_Action item_
In the data that follows, each entry is to be restated exactly.

_Available data_
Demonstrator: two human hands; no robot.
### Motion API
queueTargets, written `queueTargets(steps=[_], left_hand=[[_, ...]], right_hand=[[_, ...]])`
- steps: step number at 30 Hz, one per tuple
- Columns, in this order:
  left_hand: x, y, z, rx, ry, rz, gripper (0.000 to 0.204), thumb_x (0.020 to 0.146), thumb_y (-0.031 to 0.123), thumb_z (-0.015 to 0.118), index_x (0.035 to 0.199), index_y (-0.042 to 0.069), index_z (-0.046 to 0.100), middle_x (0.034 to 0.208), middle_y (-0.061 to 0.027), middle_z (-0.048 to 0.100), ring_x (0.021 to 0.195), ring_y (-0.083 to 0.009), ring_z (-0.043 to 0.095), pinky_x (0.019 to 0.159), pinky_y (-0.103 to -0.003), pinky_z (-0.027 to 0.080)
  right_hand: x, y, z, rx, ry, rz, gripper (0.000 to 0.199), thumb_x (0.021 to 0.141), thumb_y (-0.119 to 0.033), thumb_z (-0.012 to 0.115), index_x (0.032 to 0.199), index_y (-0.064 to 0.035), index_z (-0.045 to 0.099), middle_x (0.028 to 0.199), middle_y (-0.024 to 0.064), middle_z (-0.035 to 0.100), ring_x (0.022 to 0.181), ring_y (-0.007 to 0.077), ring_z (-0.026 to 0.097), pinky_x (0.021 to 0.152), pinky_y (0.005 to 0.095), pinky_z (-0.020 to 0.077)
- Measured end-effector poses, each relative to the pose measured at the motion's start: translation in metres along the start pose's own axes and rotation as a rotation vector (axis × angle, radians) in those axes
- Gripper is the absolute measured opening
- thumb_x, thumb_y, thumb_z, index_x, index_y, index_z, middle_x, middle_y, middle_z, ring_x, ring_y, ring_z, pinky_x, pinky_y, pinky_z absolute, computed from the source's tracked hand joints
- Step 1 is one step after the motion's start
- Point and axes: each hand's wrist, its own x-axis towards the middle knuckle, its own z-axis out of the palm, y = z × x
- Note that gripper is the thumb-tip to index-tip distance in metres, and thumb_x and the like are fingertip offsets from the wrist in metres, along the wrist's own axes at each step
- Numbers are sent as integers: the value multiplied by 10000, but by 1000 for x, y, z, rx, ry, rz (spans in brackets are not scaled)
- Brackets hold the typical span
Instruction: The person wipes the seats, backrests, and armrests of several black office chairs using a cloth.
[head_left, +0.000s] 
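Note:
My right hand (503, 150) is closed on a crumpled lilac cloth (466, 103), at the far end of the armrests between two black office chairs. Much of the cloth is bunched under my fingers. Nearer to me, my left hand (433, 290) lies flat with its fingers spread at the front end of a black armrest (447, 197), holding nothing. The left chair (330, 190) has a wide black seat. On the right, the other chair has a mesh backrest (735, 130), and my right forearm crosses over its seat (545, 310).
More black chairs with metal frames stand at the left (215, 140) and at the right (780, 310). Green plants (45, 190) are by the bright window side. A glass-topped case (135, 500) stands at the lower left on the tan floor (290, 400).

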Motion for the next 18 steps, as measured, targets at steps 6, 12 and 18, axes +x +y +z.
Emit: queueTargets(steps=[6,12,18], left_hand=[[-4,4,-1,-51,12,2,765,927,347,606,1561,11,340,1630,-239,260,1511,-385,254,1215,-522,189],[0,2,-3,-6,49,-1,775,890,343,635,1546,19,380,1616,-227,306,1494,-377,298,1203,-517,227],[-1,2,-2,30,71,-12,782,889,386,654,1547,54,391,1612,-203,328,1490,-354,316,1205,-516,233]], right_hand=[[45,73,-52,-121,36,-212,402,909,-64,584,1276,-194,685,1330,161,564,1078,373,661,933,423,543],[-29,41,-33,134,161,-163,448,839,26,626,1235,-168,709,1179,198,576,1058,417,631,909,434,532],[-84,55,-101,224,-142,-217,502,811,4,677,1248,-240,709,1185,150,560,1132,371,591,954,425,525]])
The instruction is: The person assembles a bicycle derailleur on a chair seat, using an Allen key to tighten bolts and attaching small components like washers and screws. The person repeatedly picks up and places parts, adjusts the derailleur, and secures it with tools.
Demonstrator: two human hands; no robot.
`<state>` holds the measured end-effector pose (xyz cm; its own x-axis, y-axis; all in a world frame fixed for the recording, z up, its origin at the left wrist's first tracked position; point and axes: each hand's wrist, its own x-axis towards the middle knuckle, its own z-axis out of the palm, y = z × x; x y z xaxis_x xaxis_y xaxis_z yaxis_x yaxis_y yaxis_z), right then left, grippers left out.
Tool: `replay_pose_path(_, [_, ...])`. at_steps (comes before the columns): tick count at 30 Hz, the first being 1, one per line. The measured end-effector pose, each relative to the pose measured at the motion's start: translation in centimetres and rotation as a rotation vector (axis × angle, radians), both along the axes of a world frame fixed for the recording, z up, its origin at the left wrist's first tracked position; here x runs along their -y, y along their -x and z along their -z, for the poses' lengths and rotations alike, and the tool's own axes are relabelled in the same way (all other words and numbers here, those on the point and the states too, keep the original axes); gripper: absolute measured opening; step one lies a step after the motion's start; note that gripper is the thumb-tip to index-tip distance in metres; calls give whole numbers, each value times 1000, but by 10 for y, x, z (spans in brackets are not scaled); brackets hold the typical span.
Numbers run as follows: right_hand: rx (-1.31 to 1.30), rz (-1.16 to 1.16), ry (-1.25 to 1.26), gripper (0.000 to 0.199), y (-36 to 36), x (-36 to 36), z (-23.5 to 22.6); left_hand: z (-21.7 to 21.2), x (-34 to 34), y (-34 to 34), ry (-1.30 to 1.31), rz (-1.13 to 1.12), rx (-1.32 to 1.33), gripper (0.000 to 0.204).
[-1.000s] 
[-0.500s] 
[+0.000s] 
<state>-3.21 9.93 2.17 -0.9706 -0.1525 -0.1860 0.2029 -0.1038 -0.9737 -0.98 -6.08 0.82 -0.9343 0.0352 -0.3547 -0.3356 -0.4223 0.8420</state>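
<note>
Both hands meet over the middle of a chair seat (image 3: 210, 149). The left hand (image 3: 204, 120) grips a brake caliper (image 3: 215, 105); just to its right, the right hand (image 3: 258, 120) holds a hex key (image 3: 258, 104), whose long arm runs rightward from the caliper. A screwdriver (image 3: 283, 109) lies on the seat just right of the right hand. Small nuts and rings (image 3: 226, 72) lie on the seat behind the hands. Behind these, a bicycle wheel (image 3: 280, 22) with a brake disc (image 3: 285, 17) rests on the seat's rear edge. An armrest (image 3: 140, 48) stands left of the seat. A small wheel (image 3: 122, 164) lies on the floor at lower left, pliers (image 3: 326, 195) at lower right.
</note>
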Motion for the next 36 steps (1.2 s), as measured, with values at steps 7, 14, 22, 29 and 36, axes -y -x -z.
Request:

_Task answer_
Demonstrator: two human hands; no robot.
### Motion API
queueTargets, written `queueTargets(steps=[_], left_hand=[[_, ...]], right_hand=[[_, ...]])`
- steps: step number at 30 Hz, one per tuple
- Columns, in this order:
  left_hand: x, y, z, rx, ry, rz, gripper (0.000 to 0.204), thumb_x (0.020 to 0.146), thumb_y (-0.031 to 0.123), thumb_z (-0.015 to 0.118), index_x (0.035 to 0.199), index_y (-0.042 to 0.069), index_z (-0.046 to 0.100), middle_x (0.034 to 0.208), middle_y (-0.061 to 0.027), middle_z (-0.048 to 0.100), ring_x (0.021 to 0.195), ring_y (-0.083 to 0.009), ring_z (-0.043 to 0.095), pinky_x (0.019 to 0.159), pinky_y (-0.103 to -0.003), pinky_z (-0.027 to 0.080)
  right_hand: x, y, z, rx, ry, rz, gripper (0.000 to 0.199), thumb_x (0.021 to 0.141), thumb_y (-0.119 to 0.033), thumb_z (-0.012 to 0.115), index_x (0.032 to 0.199), index_y (-0.064 to 0.035), index_z (-0.045 to 0.099), middle_x (0.028 to 0.199), middle_y (-0.024 to 0.064), middle_z (-0.035 to 0.100), ring_x (0.022 to 0.181), ring_y (-0.007 to 0.077), ring_z (-0.026 to 0.097), pinky_x (0.021 to 0.152), pinky_y (0.005 to 0.095), pinky_z (-0.020 to 0.077)
- Measured end-effector poses, each relative to the pose measured at the motion's start: translation in metres along the start pose's own axes and rotation as a rotation vector (axis × angle, radians) in those axes
- Gripper is the absolute measured opening
- thumb_x, thumb_y, thumb_z, index_x, index_y, index_z, middle_x, middle_y, middle_z, ring_x, ring_y, ring_z, pinky_x, pinky_y, pinky_z absolute, computed from the source's tracked hand joints
- Step 1 is one step after the motion's start
- Point and axes: each hand's wrist, its own x-axis towards the middle knuckle, its own z-axis out of the palm, y = z × x
- Note that gripper is the thumb-tip to index-tip distance in metres, and thumb_x and the like are fingertip offsets from the wrist in metres, along the wrist's own axes at each step
- Numbers are sent as integers: the value multiplied by 10000, but by 1000 for x, y, z, rx, ry, rz (spans in brackets are not scaled)
- Brackets hold the typical span
Instruction: The person wipes the seats, backrests, and armrests of several black office chairs using a cloth.
[head_left, +0.000s] 
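Note:
My right hand (503, 150) is closed on a crumpled lilac cloth (466, 103), at the far end of the armrests between two black office chairs. Much of the cloth is bunched under my fingers. Nearer to me, my left hand (433, 290) lies flat with its fingers spread at the front end of a black armrest (447, 197), holding nothing. The left chair (330, 190) has a wide black seat. On the right, the other chair has a mesh backrest (735, 130), and my right forearm crosses over its seat (545, 310).
More black chairs with metal frames stand at the left (215, 140) and at the right (780, 310). Green plants (45, 190) are by the bright window side. A glass-topped case (135, 500) stands at the lower left on the tan floor (290, 400).
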
Motion for the next 18 steps, as measured, targets at steps 6, 12 and 18, axes +x +y +z.
Emit: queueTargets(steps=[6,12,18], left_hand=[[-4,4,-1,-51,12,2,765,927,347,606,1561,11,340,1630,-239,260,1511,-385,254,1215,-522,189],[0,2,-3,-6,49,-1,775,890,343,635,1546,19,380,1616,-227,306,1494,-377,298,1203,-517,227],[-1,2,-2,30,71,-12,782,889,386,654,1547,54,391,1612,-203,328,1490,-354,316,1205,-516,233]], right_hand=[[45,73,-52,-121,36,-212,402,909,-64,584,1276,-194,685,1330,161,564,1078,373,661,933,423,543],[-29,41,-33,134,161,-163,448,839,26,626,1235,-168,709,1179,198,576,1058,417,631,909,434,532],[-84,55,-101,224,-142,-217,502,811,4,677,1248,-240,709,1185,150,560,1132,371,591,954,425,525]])
The instruction is: The person assembles a bicycle derailleur on a chair seat, using an Allen key to tighten bolts and attaching small components like washers and screws. The person repeatedly picks up and places parts, adjusts the derailleur, and secures it with tools.
Demonstrator: two human hands; no robot.
`<state>` holds the measured end-effector pose (xyz cm; its own x-axis, y-axis; all in a world frame fixed for the recording, z up, its origin at the left wrist's first tracked position; point and axes: each hand's wrist, its own x-axis towards the middle knuckle, its own z-axis out of the palm, y = z × x; x y z xaxis_x xaxis_y xaxis_z yaxis_x yaxis_y yaxis_z), right then left, grippers left out.
Tool: `replay_pose_path(_, [_, ...])`. at_steps (comes before the columns): tick count at 30 Hz, the first being 1, one per line. The measured end-effector pose, each relative to the pose measured at the motion's start: translation in centimetres and rotation as a rotation vector (axis × angle, radians), both along the axes of a world frame fixed for the recording, z up, its origin at the left wrist's first tracked position; here x runs along their -y, y along their -x and z along their -z, for the poses' lengths and rotations alike, and the tool's own axes are relabelled in the same way (all other words and numbers here, those on the point and the states too, keep the original axes); gripper: absolute measured opening; step one lies a step after the motion's start; note that gripper is the thumb-tip to index-tip distance in metres; calls give whole numbers, each value times 1000, but by 10 for y, x, z (spans in brackets are not scaled); brackets hold the typical span.
Numbers run as follows: right_hand: rx (-1.31 to 1.30), rz (-1.16 to 1.16), ry (-1.25 to 1.26), gripper (0.000 to 0.199), y (-36 to 36), x (-36 to 36), z (-23.5 to 22.6); left_hand: z (-21.7 to 21.2), x (-34 to 34), y (-34 to 34), ry (-1.30 to 1.31), rz (-1.13 to 1.12), rx (-1.32 to 1.33), gripper (0.000 to 0.204).
[-1.000s] 
[-0.500s] 
[+0.000s] 
<state>-3.21 9.93 2.17 -0.9706 -0.1525 -0.1860 0.2029 -0.1038 -0.9737 -0.98 -6.08 0.82 -0.9343 0.0352 -0.3547 -0.3356 -0.4223 0.8420</state>
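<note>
Both hands meet over the middle of a chair seat (image 3: 210, 149). The left hand (image 3: 204, 120) grips a brake caliper (image 3: 215, 105); just to its right, the right hand (image 3: 258, 120) holds a hex key (image 3: 258, 104), whose long arm runs rightward from the caliper. A screwdriver (image 3: 283, 109) lies on the seat just right of the right hand. Small nuts and rings (image 3: 226, 72) lie on the seat behind the hands. Behind these, a bicycle wheel (image 3: 280, 22) with a brake disc (image 3: 285, 17) rests on the seat's rear edge. An armrest (image 3: 140, 48) stands left of the seat. A small wheel (image 3: 122, 164) lies on the floor at lower left, pliers (image 3: 326, 195) at lower right.
</note>
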Motion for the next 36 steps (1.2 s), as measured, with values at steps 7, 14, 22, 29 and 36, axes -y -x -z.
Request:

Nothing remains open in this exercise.